┌────────

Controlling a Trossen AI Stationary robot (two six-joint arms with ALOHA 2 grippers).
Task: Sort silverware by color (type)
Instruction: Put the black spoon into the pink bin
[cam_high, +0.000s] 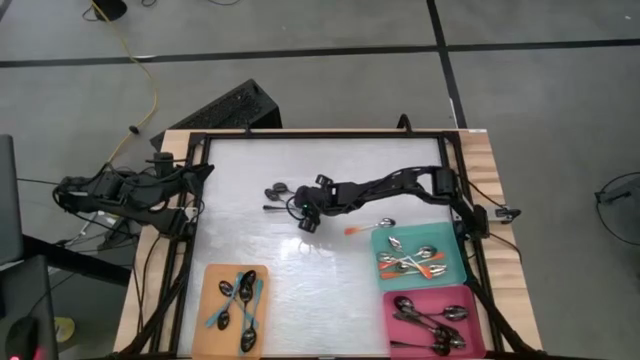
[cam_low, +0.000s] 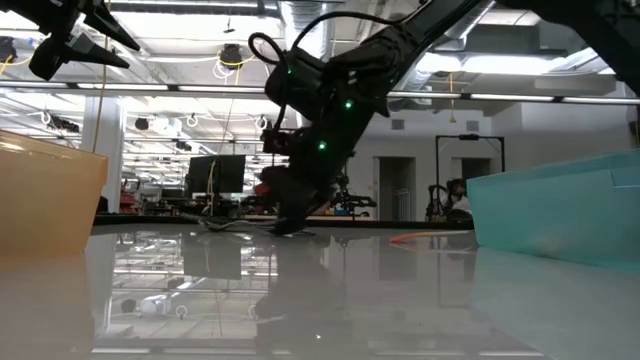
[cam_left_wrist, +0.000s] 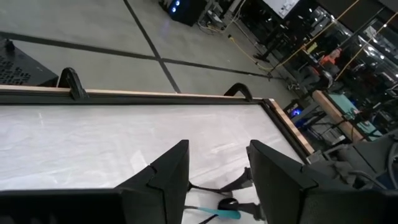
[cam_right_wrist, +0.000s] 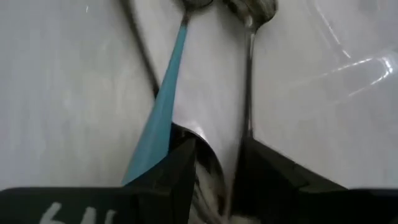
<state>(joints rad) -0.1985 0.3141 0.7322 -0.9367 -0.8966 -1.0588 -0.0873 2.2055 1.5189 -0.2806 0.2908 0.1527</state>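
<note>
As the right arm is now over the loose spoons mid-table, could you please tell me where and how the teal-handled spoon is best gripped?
Probably mid-handle, coming straight down. The teal-handled spoon lies flat on the table, so only its thin edges offer a pinch. The right gripper should straddle the handle crosswise, clear of the silver spoon lying close alongside.

The left gripper (cam_left_wrist: 217, 171) showed its 2 dark fingers (cam_left_wrist: 171, 177) parted with a clear gap, held above the pale table (cam_left_wrist: 93, 137) and gripping nothing. Between and just beyond them lay a spoon with a teal-blue handle (cam_left_wrist: 225, 213) and thin dark shapes beside it, too small to tell, while a wooden edge (cam_left_wrist: 124, 94) with 2 dark clamps (cam_left_wrist: 71, 81) ran along the table's far side. Beyond lay grey floor (cam_left_wrist: 93, 37) crossed by dark lines, a black box (cam_left_wrist: 18, 62) at one side, and cluttered equipment (cam_left_wrist: 336, 74) in the room
</note>
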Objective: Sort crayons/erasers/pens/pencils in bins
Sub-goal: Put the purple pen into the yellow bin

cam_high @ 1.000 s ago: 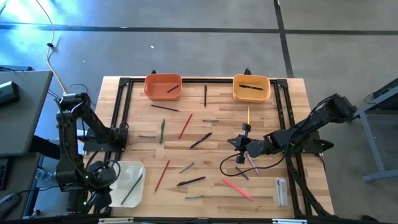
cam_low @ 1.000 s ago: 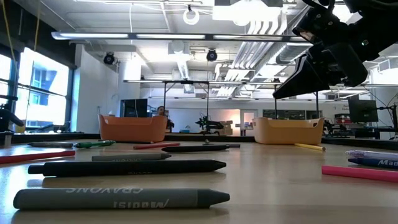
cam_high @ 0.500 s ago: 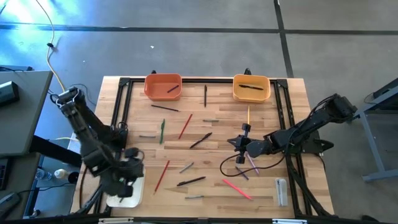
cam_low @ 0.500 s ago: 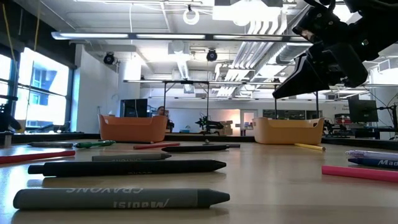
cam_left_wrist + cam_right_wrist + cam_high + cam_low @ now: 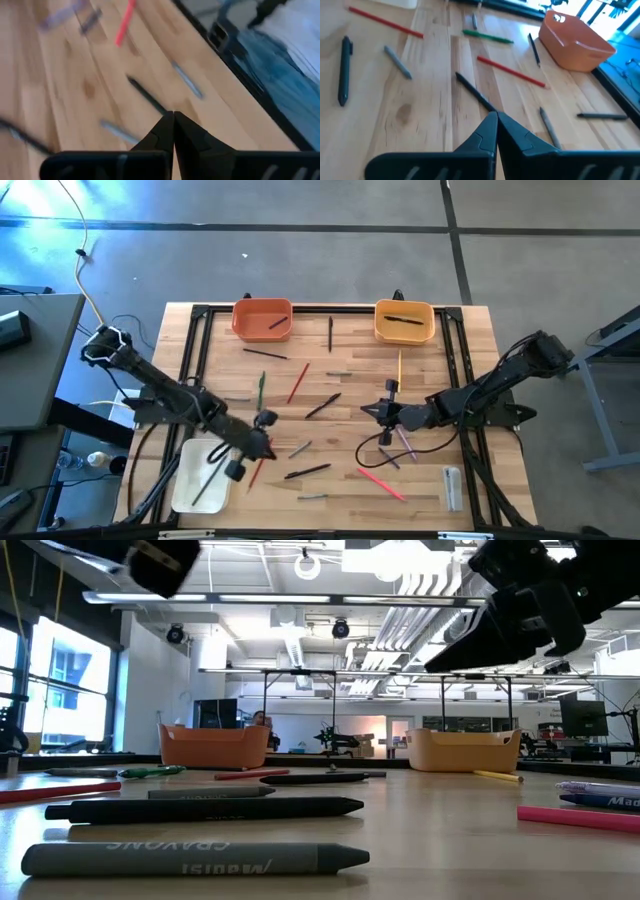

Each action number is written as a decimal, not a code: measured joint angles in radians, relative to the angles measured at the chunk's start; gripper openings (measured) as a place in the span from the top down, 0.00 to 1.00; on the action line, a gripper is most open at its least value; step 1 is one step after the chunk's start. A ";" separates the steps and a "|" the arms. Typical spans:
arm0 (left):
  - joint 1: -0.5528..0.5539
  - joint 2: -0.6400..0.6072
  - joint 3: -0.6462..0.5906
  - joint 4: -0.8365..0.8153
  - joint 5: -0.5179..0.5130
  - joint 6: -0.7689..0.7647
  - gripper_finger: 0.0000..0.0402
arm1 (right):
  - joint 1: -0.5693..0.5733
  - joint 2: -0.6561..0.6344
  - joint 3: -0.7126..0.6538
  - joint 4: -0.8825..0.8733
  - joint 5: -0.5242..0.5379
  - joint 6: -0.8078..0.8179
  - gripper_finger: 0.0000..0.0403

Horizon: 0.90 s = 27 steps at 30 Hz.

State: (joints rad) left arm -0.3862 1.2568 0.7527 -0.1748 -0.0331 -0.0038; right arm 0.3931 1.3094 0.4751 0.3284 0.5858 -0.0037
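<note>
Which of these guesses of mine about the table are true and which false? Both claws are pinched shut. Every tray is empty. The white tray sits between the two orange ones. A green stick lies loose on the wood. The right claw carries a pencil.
1. Both claws are pinched shut: true. The left gripper and the right gripper each show fingers pressed together.
2. Every tray is empty: false. The orange bin, the yellow-orange bin and the white bin each hold one dark stick.
3. The white tray sits between the two orange ones: false. It is at the near left corner; the other two stand along the far edge.
4. A green stick lies loose on the wood: true, the green pencil.
5. The right claw carries a pencil: false. Nothing shows between its fingers.
</note>
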 joint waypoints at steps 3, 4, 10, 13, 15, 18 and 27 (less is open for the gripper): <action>0.063 0.000 -0.091 0.208 0.026 0.093 1.00 | 0.000 0.000 0.000 0.027 0.000 -0.018 1.00; 0.083 0.000 -0.123 0.280 0.029 0.122 1.00 | -0.001 0.000 0.000 0.036 0.000 -0.026 1.00; 0.200 0.000 -0.287 0.678 0.031 0.223 1.00 | -0.003 0.000 0.000 0.121 0.000 -0.050 1.00; 0.247 0.000 -0.369 0.883 0.030 0.224 1.00 | -0.013 0.000 0.000 0.149 0.000 -0.056 1.00; 0.279 0.000 -0.422 1.002 0.031 0.225 1.00 | -0.027 0.012 0.000 0.186 -0.006 -0.069 1.00; 0.325 0.000 -0.490 1.133 0.032 0.219 1.00 | -0.061 0.058 0.000 0.273 -0.059 -0.104 1.00; 0.403 0.001 -0.543 1.228 0.030 0.217 1.00 | -0.159 0.256 0.000 0.599 -0.228 -0.159 1.00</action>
State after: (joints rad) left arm 0.0168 1.2575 0.2100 1.0536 -0.0031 0.2131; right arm 0.2340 1.5651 0.4751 0.9272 0.3576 -0.1627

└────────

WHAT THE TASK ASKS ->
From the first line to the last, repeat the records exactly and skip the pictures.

YOUR RESPONSE ->
Controlling a Trossen AI Stationary robot (two six-joint arms with ALOHA 2 grippers).
Task: Sort silverware by color (type)
Instruction: Put the black spoon into the pink bin
[cam_high, +0.000s] 
[cam_low, +0.000s] 
[cam_left_wrist, +0.000s] 
[cam_right_wrist, +0.000s] 
<state>(joints rad) -0.1985 0.3141 0.7322 -0.9367 -0.8966 -1.0588 -0.0873 2.2055 1.5189 -0.2806 0.2908 0.1527</state>
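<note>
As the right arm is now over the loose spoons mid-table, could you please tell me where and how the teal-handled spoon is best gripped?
Probably mid-handle, coming straight down. The teal-handled spoon lies flat on the table, so only its thin edges offer a pinch. The right gripper should straddle the handle crosswise, clear of the silver spoon lying close alongside.

The left gripper (cam_left_wrist: 217, 171) showed its 2 dark fingers (cam_left_wrist: 171, 177) parted with a clear gap, held above the pale table (cam_left_wrist: 93, 137) and gripping nothing. Between and just beyond them lay a spoon with a teal-blue handle (cam_left_wrist: 225, 213) and thin dark shapes beside it, too small to tell, while a wooden edge (cam_left_wrist: 124, 94) with 2 dark clamps (cam_left_wrist: 71, 81) ran along the table's far side. Beyond lay grey floor (cam_left_wrist: 93, 37) crossed by dark lines, a black box (cam_left_wrist: 18, 62) at one side, and cluttered equipment (cam_left_wrist: 336, 74) in the room
</note>
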Objective: Sort crayons/erasers/pens/pencils in bins
Sub-goal: Put the purple pen into the yellow bin

cam_high @ 1.000 s ago: 
cam_low @ 1.000 s ago: 
cam_high @ 0.500 s ago: 
cam_low @ 0.500 s ago: 
cam_left_wrist + cam_right_wrist + cam_high + cam_low @ now: 

Each action number is written as a decimal, not a code: measured joint angles in radians, relative to the angles measured at the chunk's start; gripper openings (measured) as a place in the span from the top down, 0.00 to 1.00; on the action line, a gripper is most open at its least value; step 1 is one step after the chunk's start. A ";" separates the steps and a "|" the arms. Typical spans:
arm0 (left):
  - joint 1: -0.5528..0.5539
  - joint 2: -0.6400..0.6072
  - joint 3: -0.6462..0.5906
  - joint 4: -0.8365..0.8153
  - joint 5: -0.5179..0.5130
  - joint 6: -0.7689..0.7647
  - gripper_finger: 0.0000..0.0402
arm1 (right):
  - joint 1: -0.5693..0.5733
  - joint 2: -0.6561..0.6344
  - joint 3: -0.7126..0.6538
  - joint 4: -0.8825..0.8733
  - joint 5: -0.5242..0.5379
  - joint 6: -0.8078..0.8179
  - gripper_finger: 0.0000..0.0403

Horizon: 0.90 s = 27 steps at 30 Hz.

State: (joints rad) left arm -0.3862 1.2568 0.7527 -0.1748 -0.0331 -0.0038; right arm 0.3931 1.3094 0.4751 0.3284 0.5858 -0.0037
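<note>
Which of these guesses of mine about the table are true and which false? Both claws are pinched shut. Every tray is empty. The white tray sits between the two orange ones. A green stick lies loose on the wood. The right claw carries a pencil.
1. Both claws are pinched shut: true. The left gripper and the right gripper each show fingers pressed together.
2. Every tray is empty: false. The orange bin, the yellow-orange bin and the white bin each hold one dark stick.
3. The white tray sits between the two orange ones: false. It is at the near left corner; the other two stand along the far edge.
4. A green stick lies loose on the wood: true, the green pencil.
5. The right claw carries a pencil: false. Nothing shows between its fingers.
</note>
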 joint waypoints at steps 3, 4, 10, 13, 15, 18 and 27 (less is open for the gripper): <action>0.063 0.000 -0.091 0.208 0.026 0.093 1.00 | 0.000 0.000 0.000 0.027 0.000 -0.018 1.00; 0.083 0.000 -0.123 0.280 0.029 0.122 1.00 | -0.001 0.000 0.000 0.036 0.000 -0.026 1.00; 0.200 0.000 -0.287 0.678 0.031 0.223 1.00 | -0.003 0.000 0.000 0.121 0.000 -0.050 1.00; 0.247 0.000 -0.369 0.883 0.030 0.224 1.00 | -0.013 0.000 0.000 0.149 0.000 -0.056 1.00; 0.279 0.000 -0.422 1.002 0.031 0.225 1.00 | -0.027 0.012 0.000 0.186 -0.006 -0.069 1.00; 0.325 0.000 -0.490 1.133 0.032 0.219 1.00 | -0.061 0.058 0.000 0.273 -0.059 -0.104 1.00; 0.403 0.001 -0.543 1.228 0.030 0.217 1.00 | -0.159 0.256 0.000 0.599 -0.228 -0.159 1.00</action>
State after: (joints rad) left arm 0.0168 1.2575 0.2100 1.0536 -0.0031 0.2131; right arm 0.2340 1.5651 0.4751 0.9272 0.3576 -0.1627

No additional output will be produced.